How we can accelerate orthomosaic generation with GPUs
One of the most common outputs in photogrammetry is a 2D map, also known as an orthomosaic. It is used in agriculture, public safety, and surveying amongst other applications. Pix4D wanted to generate this output as fast as possible. Our team explored hardware acceleration as a solution.
The information in this article is provided by Vincent Dercksen, The R&D Team manager for our Core-Vision unit
Why use hardware acceleration?
Many consumer-grade computers nowadays are equipped with powerful Graphics Processing Units (GPUs): extra processors in addition to the regular CPUs. GPUs are primarily used for graphics, but they can also be used for Deep Learning, image processing, bitcoin mining, and other computational tasks. As this type of processor is so powerful, when it comes to number crunching, significant acceleration can potentially be achieved by transferring processing tasks from the CPU to the GPU.

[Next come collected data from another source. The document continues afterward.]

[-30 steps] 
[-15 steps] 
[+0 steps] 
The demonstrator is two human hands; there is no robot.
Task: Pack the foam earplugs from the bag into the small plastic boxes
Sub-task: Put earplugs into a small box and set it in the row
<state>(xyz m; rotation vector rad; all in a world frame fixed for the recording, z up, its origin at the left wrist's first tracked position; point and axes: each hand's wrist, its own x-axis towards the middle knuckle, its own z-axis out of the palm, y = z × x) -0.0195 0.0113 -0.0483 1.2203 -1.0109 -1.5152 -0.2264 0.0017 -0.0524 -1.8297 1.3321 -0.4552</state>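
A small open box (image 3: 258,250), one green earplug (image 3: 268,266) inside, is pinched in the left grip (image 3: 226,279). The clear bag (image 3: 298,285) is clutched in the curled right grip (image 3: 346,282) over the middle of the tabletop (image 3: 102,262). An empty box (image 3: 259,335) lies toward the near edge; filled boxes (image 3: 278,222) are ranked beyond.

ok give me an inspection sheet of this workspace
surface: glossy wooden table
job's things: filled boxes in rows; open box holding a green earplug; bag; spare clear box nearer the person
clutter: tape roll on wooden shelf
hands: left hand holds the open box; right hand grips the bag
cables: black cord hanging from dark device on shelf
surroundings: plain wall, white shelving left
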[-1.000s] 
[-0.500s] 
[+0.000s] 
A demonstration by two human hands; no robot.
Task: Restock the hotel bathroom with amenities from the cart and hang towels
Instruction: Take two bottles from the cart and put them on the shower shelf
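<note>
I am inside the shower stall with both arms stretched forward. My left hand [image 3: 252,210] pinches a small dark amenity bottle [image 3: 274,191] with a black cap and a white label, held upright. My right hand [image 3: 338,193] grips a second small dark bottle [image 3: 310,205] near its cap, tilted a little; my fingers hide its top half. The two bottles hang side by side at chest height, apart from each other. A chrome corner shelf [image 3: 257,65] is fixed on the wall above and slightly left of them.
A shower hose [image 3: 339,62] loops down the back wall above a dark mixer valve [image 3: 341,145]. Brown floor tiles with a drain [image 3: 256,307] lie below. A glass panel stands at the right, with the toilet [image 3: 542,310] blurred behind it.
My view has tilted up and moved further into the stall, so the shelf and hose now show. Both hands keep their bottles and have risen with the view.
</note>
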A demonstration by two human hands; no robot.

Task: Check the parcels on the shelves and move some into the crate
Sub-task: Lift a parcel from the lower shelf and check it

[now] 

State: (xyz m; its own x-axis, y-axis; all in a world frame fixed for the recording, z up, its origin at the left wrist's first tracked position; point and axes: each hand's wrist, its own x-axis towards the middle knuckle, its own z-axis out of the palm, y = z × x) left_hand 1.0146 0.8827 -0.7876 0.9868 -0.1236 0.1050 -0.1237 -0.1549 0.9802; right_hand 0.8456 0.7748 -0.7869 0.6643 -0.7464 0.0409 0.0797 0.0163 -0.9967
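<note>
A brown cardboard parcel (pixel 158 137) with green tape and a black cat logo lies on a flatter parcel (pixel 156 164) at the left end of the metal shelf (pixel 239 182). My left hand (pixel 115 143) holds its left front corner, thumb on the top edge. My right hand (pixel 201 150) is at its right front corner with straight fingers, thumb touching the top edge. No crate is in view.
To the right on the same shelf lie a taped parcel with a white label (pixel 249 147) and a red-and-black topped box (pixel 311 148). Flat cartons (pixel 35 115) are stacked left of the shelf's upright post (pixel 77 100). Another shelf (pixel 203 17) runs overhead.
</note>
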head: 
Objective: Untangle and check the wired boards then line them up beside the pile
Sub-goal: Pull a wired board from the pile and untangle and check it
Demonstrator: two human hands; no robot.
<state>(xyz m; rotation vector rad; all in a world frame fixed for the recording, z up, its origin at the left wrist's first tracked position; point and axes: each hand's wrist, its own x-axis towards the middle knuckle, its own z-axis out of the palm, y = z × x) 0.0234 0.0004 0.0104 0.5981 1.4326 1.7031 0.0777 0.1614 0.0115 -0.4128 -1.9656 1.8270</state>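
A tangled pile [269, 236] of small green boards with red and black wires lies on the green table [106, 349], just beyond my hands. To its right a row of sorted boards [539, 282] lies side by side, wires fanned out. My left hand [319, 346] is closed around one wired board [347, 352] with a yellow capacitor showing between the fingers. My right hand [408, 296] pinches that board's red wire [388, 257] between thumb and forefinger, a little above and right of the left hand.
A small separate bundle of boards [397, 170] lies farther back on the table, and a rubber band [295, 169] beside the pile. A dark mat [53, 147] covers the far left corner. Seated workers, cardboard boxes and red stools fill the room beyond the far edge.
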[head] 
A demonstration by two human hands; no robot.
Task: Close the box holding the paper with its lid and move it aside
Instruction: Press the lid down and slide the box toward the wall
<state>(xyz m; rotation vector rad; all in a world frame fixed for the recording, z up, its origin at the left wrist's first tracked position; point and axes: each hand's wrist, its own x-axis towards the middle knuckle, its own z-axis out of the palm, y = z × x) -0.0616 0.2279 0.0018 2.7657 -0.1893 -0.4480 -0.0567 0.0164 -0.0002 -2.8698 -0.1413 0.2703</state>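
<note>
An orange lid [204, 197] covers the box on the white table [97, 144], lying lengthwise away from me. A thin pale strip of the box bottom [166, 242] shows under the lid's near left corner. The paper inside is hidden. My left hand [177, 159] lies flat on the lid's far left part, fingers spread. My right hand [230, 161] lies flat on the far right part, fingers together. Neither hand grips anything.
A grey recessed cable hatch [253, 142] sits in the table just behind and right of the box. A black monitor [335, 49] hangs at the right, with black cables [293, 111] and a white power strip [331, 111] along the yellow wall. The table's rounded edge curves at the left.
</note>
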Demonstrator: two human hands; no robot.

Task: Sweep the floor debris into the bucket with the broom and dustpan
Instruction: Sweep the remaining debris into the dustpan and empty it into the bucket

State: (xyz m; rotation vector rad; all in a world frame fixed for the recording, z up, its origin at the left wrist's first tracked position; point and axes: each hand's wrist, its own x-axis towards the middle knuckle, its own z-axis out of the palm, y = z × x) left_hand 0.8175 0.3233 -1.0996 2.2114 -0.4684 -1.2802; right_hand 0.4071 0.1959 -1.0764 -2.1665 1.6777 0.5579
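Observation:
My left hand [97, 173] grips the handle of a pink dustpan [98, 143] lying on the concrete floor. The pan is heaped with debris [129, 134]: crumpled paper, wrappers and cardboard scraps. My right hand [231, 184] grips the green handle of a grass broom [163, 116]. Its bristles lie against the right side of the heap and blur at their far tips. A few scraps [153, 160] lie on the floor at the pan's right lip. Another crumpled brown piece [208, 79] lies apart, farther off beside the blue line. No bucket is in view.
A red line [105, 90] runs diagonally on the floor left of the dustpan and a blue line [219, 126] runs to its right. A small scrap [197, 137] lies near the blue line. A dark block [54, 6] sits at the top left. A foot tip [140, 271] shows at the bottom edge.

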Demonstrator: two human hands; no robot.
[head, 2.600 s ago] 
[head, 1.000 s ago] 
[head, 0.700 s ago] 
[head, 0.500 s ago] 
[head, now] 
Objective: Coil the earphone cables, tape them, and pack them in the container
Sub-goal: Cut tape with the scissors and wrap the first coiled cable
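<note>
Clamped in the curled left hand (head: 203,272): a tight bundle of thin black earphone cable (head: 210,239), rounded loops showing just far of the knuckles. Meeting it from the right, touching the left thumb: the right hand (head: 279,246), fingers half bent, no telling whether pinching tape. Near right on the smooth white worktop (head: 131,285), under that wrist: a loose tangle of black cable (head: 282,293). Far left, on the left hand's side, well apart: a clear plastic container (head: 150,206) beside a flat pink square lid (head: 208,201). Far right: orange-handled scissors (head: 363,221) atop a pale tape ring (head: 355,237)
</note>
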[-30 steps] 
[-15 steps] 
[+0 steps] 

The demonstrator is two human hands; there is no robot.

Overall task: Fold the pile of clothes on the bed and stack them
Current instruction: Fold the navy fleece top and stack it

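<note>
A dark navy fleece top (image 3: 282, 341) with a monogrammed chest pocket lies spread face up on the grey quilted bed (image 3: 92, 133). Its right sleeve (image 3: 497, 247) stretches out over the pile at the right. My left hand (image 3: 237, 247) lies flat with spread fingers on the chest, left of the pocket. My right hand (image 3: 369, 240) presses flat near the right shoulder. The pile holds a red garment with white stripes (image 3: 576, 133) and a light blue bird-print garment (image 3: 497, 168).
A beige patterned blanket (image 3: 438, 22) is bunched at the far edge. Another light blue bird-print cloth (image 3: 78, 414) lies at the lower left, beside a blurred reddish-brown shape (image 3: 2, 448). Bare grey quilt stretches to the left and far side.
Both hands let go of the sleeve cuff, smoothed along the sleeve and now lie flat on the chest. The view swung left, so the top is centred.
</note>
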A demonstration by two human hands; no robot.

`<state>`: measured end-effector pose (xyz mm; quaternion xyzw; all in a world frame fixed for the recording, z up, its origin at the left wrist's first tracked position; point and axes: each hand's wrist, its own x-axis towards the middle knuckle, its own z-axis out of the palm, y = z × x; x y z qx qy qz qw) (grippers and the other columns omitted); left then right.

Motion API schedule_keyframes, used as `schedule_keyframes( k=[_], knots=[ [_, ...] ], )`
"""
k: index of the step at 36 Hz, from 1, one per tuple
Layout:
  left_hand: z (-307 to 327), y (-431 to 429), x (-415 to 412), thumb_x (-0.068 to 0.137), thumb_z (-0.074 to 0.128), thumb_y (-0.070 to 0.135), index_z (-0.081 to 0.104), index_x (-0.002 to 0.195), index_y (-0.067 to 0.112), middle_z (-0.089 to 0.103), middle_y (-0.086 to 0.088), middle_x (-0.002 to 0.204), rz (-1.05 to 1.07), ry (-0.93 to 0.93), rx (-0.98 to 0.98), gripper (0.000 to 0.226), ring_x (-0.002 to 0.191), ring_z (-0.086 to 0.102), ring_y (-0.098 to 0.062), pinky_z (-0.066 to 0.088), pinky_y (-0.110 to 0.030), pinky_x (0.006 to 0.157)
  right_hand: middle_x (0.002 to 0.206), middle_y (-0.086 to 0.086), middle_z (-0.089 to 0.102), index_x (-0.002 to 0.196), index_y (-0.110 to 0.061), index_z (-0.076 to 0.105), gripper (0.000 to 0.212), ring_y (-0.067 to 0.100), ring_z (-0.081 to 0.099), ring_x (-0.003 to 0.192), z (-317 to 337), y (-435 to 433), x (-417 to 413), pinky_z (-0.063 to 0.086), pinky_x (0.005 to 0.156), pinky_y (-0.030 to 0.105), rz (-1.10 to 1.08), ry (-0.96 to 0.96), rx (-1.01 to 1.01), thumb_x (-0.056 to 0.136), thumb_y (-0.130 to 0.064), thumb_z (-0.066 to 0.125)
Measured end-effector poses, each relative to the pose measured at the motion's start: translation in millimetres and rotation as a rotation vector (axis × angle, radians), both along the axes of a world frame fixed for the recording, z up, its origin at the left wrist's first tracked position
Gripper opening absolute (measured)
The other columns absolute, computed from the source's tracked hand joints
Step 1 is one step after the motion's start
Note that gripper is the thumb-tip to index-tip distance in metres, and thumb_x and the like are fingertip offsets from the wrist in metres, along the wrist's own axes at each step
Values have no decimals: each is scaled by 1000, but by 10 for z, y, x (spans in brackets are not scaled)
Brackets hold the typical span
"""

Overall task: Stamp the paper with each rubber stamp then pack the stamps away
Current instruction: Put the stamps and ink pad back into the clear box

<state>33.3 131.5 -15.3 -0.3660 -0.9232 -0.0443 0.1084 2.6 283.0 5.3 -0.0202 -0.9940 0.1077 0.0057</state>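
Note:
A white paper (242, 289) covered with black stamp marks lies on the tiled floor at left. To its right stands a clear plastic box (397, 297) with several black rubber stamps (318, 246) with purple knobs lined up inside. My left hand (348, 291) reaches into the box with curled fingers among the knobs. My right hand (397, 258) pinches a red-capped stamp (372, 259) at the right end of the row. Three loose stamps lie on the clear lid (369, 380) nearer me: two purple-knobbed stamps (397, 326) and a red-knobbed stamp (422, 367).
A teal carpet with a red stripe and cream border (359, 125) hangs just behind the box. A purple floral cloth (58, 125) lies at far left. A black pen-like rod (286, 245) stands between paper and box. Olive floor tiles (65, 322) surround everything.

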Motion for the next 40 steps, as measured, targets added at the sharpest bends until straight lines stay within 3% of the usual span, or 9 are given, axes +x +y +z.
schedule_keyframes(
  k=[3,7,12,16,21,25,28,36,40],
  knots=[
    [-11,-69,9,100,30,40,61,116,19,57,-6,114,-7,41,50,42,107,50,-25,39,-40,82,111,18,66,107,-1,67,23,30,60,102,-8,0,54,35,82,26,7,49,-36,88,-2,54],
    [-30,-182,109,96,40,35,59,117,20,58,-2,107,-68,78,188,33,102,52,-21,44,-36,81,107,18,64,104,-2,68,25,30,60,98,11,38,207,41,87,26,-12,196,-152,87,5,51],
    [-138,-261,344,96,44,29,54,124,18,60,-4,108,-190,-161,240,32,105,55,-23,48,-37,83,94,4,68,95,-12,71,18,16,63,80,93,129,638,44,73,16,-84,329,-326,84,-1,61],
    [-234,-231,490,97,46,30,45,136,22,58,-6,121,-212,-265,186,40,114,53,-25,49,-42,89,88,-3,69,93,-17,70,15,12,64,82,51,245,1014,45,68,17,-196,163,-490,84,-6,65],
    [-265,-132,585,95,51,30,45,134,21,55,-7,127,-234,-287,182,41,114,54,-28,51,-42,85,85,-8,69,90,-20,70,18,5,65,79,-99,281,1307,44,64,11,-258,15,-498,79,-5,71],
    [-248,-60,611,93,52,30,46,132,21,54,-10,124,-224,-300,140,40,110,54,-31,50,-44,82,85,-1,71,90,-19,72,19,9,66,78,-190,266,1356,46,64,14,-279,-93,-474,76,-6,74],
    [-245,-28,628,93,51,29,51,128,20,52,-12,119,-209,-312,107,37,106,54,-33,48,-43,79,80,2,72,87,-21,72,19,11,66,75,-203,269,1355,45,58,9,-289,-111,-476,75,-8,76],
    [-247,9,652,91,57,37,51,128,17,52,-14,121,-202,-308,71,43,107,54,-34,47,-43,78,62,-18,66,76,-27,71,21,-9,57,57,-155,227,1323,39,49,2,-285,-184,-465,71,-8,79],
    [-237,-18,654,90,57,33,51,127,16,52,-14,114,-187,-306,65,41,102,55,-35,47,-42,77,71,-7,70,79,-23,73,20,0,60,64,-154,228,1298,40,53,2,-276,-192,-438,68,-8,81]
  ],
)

We wanted to leverage this processing power to reduce the time users wait for the orthomosaic image to be created. Especially in the case of our PIX4Dfields and PIX4Dreact customers, who are processing on laptops in the field, as it would be very beneficial if results could be available faster. An orthomosaic is composed of many input images, which have to be projected, color-blended, and merged. Since creating an orthomosaic is ultimately a rendering task, using the GPUs of consumer-grade PCs and laptops to achieve accelerations is a promising approach.
Why choose Vulkan?
There are several different technologies (APIs) that use GPUs in C++ code, but support differs between operating systems and hardware manufacturers: Direct3D (Windows only), CUDA (NVidia only), Metal (Apple only), OpenGL (reaching end-of-life, support becoming worse on Windows and Mac). We had to decide which one to pick.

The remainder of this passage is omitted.